▸ Exercise
From the opening line of the records through the line bearing "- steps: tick", set down every line exactly.

▸ The records

########

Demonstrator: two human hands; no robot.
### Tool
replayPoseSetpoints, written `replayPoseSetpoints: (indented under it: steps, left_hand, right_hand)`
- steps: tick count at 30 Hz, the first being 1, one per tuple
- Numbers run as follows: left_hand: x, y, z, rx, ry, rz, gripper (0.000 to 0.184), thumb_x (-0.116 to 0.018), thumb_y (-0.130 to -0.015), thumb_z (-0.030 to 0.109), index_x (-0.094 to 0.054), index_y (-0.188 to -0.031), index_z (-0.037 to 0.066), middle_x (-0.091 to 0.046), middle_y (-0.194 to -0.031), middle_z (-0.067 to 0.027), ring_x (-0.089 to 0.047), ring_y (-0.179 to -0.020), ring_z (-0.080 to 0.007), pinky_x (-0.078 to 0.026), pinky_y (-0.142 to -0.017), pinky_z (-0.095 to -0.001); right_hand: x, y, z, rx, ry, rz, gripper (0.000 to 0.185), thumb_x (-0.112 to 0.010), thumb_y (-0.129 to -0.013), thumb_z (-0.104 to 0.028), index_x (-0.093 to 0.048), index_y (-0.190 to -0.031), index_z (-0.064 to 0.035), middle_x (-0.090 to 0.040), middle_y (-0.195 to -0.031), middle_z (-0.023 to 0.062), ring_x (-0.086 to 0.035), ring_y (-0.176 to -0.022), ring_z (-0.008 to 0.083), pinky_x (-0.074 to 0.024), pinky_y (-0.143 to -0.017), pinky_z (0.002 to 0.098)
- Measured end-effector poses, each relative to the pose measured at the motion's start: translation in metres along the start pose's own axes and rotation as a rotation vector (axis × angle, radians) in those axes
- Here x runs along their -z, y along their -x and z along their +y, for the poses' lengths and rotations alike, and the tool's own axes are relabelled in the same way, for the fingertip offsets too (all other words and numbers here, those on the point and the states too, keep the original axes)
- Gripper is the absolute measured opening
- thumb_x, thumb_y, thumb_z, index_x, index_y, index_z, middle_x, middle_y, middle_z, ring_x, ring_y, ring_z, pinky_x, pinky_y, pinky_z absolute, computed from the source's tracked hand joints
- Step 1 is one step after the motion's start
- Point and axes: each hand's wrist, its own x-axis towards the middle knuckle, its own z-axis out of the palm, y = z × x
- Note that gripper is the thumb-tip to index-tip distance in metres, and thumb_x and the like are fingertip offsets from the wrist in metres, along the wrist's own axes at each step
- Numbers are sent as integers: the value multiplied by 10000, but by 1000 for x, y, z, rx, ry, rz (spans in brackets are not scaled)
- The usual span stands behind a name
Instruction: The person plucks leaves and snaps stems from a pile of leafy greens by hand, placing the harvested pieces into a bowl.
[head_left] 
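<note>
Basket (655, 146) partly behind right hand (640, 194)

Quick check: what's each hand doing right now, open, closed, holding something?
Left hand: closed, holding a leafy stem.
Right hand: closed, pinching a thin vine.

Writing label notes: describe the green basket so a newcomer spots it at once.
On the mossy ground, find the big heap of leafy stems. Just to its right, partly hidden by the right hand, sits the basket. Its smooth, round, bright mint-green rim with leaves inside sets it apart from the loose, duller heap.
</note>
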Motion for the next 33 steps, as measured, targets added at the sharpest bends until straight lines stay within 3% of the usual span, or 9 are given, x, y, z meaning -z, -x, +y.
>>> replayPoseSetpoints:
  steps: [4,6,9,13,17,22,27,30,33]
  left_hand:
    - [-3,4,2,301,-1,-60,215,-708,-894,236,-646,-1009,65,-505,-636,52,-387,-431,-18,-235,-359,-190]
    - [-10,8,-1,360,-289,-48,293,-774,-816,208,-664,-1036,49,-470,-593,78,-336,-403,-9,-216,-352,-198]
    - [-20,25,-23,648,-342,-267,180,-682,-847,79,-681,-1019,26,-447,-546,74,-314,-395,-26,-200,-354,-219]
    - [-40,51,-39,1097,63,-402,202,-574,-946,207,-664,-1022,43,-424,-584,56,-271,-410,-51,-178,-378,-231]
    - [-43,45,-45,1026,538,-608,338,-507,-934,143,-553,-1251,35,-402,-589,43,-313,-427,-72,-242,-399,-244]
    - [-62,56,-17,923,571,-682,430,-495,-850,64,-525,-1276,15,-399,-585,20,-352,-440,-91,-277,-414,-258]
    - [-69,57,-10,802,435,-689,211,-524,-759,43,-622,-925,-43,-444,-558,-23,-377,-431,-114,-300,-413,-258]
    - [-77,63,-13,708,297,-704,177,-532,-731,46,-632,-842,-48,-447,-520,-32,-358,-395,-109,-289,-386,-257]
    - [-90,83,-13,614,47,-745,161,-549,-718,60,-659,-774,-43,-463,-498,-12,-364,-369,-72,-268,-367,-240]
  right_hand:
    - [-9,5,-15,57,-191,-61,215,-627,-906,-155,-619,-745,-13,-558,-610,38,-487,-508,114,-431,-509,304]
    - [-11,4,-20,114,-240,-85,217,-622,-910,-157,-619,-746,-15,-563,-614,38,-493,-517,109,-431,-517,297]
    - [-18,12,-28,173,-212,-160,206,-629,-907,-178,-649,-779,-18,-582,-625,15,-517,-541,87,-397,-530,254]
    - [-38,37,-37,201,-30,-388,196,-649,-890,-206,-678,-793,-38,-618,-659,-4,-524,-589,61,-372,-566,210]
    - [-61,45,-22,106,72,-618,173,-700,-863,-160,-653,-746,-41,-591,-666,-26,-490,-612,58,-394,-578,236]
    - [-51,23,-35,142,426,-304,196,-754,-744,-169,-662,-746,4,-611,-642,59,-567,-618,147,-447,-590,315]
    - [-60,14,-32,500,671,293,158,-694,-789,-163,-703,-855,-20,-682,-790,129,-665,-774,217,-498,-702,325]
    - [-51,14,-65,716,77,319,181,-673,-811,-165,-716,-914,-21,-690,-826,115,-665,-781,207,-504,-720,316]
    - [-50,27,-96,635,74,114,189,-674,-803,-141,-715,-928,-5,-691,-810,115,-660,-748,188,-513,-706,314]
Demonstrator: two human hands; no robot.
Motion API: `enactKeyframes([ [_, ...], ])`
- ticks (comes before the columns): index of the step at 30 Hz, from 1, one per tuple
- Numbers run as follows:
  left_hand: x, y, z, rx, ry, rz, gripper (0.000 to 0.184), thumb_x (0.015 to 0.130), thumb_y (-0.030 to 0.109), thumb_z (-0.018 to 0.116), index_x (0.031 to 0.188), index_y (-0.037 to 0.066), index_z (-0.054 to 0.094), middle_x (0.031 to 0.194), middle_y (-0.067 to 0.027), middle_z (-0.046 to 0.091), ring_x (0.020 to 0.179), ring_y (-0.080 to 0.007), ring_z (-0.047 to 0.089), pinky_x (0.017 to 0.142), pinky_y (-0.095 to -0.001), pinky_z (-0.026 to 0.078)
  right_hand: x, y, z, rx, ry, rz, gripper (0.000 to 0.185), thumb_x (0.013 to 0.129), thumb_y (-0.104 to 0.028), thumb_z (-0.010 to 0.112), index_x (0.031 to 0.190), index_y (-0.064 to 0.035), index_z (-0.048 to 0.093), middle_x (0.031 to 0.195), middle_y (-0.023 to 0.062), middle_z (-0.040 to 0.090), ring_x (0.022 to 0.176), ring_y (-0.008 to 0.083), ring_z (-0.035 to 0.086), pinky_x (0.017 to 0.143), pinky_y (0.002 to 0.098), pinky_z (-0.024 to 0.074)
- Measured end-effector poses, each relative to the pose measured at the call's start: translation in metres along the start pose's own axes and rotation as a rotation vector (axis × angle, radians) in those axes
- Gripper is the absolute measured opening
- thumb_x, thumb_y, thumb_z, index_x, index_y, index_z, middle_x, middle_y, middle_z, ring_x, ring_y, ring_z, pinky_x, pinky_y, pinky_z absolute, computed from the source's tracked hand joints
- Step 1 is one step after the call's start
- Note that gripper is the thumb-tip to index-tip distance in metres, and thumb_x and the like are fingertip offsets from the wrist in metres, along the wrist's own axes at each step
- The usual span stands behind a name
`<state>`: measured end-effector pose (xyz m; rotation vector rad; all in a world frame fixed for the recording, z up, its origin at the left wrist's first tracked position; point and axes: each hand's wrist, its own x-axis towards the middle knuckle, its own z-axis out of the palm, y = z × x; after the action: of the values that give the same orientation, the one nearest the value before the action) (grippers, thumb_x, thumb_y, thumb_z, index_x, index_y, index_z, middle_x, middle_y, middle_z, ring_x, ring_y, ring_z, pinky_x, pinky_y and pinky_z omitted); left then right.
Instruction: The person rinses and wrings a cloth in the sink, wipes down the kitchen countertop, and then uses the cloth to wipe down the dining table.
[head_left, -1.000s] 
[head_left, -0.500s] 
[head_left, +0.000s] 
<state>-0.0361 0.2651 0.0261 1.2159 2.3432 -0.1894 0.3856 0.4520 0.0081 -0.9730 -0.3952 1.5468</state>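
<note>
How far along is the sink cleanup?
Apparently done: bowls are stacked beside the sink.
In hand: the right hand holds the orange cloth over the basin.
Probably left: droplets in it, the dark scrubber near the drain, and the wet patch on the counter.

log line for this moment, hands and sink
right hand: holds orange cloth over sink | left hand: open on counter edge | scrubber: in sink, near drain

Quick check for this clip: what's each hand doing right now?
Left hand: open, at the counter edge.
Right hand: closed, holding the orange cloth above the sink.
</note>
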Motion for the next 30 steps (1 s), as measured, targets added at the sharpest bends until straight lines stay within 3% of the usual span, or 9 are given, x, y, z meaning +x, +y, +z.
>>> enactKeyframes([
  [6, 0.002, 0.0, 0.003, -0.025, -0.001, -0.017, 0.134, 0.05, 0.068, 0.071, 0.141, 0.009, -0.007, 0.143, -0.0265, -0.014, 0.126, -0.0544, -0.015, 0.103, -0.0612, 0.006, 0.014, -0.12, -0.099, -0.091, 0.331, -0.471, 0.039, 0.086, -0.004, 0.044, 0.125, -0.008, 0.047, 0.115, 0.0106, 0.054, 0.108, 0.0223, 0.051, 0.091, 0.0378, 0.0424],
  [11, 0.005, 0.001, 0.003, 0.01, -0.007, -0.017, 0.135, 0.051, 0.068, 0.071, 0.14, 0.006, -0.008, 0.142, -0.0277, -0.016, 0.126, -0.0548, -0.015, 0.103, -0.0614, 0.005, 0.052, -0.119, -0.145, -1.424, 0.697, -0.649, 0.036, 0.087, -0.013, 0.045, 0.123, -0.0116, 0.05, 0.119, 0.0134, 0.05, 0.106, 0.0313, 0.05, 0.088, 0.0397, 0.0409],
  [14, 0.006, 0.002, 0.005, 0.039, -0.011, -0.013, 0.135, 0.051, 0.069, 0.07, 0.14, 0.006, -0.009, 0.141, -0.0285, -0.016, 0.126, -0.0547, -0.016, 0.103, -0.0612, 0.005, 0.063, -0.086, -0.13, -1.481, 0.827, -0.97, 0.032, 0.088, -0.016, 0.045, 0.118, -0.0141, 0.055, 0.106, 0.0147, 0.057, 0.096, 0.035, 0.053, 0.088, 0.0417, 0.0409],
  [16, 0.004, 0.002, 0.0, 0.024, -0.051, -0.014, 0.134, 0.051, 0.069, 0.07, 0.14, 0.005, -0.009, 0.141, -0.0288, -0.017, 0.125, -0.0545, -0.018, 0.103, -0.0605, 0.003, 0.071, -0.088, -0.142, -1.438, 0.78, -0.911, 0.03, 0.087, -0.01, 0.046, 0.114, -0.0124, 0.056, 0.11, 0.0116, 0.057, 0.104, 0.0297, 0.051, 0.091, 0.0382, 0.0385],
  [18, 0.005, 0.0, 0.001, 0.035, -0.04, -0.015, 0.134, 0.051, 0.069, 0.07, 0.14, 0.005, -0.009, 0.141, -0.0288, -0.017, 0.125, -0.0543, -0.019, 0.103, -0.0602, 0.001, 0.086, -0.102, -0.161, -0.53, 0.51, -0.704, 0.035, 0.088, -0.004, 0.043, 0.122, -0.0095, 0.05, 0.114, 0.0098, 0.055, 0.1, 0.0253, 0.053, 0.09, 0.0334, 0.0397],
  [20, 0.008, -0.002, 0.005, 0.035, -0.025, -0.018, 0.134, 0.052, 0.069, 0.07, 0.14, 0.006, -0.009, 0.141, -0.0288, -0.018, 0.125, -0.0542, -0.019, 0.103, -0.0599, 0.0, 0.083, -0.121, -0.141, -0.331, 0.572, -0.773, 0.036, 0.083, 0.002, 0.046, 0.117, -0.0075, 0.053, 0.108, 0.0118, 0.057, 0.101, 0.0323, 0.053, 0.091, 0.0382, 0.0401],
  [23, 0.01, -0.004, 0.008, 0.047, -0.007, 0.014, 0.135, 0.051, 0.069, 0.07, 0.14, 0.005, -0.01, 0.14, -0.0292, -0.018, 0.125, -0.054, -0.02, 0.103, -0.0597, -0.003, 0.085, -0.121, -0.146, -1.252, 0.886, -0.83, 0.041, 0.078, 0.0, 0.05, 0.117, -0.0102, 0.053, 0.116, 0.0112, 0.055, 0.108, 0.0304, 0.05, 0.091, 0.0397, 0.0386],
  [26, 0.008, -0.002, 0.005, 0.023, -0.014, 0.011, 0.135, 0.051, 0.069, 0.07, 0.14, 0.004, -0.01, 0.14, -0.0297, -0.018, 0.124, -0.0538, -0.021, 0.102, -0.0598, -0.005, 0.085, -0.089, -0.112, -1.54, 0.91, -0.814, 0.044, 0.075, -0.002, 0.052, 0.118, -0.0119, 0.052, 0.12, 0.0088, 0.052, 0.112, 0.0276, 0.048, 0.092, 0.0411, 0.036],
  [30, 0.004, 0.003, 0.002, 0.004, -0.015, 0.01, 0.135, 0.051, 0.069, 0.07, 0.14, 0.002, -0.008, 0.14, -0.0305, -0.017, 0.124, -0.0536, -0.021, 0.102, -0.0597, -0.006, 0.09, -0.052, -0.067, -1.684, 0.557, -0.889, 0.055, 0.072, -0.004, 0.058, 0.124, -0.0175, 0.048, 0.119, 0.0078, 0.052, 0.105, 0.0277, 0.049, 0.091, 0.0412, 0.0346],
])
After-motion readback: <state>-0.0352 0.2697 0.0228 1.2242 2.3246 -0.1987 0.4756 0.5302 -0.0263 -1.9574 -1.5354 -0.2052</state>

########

▸ Task answer
Demonstrator: two human hands; no robot.
### Tool
replayPoseSetpoints, written `replayPoseSetpoints: (indented under it: steps, left_hand, right_hand)`
- steps: tick count at 30 Hz, the first being 1, one per tuple

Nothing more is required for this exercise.